The lockdown, to point to just one obvious aspect, will not simply go away now that it has entered our lives. The idea, which naturally dominated its early weeks, that it will one day be lifted strikes us as already coming from a different world. On one level, this means that distancing measures will be revoked, then re-introduced, maybe here and maybe there. A new rhythm and precision may replace the blanket ‘of all or nothing’ approach. Yet this will not simply be a matter of political measures. A previously more or less unknown entity (note that the widely term used in the UK is neither quarantine nor curfew) has now entered our political, social and personal realities and is interacting with them in ways we have even not begun to understand. What it makes of us will depend upon what we will make of it, and this will require the blend of ideals and practicality that underpin creative thought and imaginative action.

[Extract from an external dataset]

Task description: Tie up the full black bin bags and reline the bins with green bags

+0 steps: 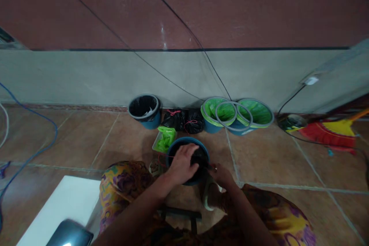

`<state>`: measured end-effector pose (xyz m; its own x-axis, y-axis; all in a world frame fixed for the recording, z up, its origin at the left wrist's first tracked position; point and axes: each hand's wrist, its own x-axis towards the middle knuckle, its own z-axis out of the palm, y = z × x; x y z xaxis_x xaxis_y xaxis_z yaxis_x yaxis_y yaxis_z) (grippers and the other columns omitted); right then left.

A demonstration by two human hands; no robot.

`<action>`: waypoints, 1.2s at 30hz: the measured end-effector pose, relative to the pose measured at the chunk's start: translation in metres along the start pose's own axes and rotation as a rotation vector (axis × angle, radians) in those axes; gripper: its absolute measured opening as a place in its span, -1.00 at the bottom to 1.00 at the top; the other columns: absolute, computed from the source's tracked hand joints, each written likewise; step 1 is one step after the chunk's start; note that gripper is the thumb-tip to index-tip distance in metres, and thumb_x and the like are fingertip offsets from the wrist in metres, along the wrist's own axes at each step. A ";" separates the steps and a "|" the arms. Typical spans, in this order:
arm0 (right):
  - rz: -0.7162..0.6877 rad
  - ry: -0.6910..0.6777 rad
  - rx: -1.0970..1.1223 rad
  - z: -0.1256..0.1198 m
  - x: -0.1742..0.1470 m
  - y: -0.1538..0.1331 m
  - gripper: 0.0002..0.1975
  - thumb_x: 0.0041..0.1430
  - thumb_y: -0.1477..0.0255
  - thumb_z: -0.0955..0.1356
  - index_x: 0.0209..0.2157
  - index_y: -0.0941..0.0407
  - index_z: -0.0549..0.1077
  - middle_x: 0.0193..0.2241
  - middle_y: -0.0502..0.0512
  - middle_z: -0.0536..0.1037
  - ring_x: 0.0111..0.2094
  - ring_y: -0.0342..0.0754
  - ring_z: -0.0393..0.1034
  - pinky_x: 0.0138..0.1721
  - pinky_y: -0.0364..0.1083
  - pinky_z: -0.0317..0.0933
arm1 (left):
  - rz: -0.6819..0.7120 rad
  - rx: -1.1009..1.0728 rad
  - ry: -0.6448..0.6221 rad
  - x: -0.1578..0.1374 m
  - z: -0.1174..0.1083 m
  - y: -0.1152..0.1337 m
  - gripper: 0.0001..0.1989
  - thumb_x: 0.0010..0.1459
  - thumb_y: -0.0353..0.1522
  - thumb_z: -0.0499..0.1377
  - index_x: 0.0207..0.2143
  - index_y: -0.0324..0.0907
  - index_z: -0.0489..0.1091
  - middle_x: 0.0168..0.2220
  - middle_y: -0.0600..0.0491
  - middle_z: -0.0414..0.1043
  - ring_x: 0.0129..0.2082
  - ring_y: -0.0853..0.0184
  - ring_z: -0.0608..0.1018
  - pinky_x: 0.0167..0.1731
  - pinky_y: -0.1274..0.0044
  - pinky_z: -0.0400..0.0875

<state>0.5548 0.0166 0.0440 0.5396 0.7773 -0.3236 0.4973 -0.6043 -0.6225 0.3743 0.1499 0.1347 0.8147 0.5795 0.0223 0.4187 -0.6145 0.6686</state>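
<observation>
- Lower left of the frame: a dark glossy device (69, 233) lies on a white slab (62, 203), partly cut off by the bottom edge.
- Bottom centre: the person's knees in patterned cloth (122, 192) stand to either side of a dark bar (183, 212).
- Centre: the left hand (183, 161) reaches over a blue bin (188, 139); thumb and fingers stand apart, above black plastic (199, 155).
- Right of centre: the right hand (221, 175) is at the bin's right rim, fingers curled narrow beside the plastic; whether they grip it cannot be told.
- The blue bin is upright on the floor, mouth up, its long axis vertical and seen steeply from above. The plastic bulges within the mouth and runs rightward to the rim.
- Behind its left side: a pale basket (155, 147) with a green bag (167, 138).
- Farther back, centre: two black bundles (174, 120) tied with pink string, between a black-lined bin (151, 122) and two green-lined bins (211, 126); grey rings (221, 103) lie across the latter.
- Farthest: the wall (86, 77), red above, pale below.
</observation>
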 end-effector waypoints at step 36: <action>-0.220 -0.278 0.872 -0.076 0.037 -0.079 -0.59 0.01 0.03 0.42 -0.34 0.10 0.56 -0.21 0.14 0.60 -0.07 0.01 0.42 0.11 0.03 0.17 | -0.456 0.429 -0.441 -0.021 0.046 -0.078 -0.31 0.18 -0.43 0.05 0.36 -0.28 0.00 0.09 -0.28 0.41 0.07 0.02 0.50 0.10 0.17 0.28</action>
<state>0.5870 0.0797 0.1355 0.2567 0.9403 -0.2235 -0.1757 -0.1820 -0.9675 0.3431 0.1612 0.0479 0.5711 0.6135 -0.5454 0.7974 -0.5723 0.1913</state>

Conclusion: Imaginative action
In this paper, we urge a conceptualisation of the series of events precipitated by the Covid-19 pandemic as a liminal event creating a liminal hotspot. This means, first, the recognition of the radically disruptive and potentially transformative force of a liminal phase where the paradoxes of in-betweenness become highly salient: a phase which comes between past and future yet belongs neither to the past as we knew it, nor to the future as we imagined it. Second, it demands the recognition of the sense of this liminal event as an ambivalent hotspot, where the radical uncertainty of living this time of paradox (with its heightened potentials for paralysis, polarisation and even panic) also opens the possibility of novel constellations which may cohere into lasting features of our coming psycho-socio-political landscape.
In drawing attention to the liminal phase as the seat of becoming we risk accusations of idealism, and yet what is required for any pattern shift is the synthesis of visionary ideal and wily know-how that is ‘imaginative action’. Indeed, a polarisation between immediate action (which risks being a thoughtless repetition of now redundant solutions) and visionary dreaming (which risks being impotent) is a typical response to the paradoxes of liminal hotpots. Avoiding such polarisation is essential precisely when the automatism of past routines could prove deadly, and when a new future must not just be imagined but built.
As Mead predicted, we are living through a situation which has forced us to a new self-consciousness of our dependency upon a collective under real threat; a situation in which—paradoxically of course—we feel the value of our social nature just when we are threatened with its loss. Even the Royal ‘we’ now evokes the spectacular ideal of a global sense of citizenship. We social psychologists cannot resort to the pretence of offering only instrumental advice for the solution of problems decided in advance and on high. If indeed a different song starts to play after the ‘pause’, then an important difference will be that we must not simply be passive listeners to something pre-recorded, but must join in the singing and indeed the composition. Social psychology can lend its voice in orchestrating the practicalities and the ideals expressed in this shared creative/destructive process. The ‘how’ must be the subject of a more extensive article.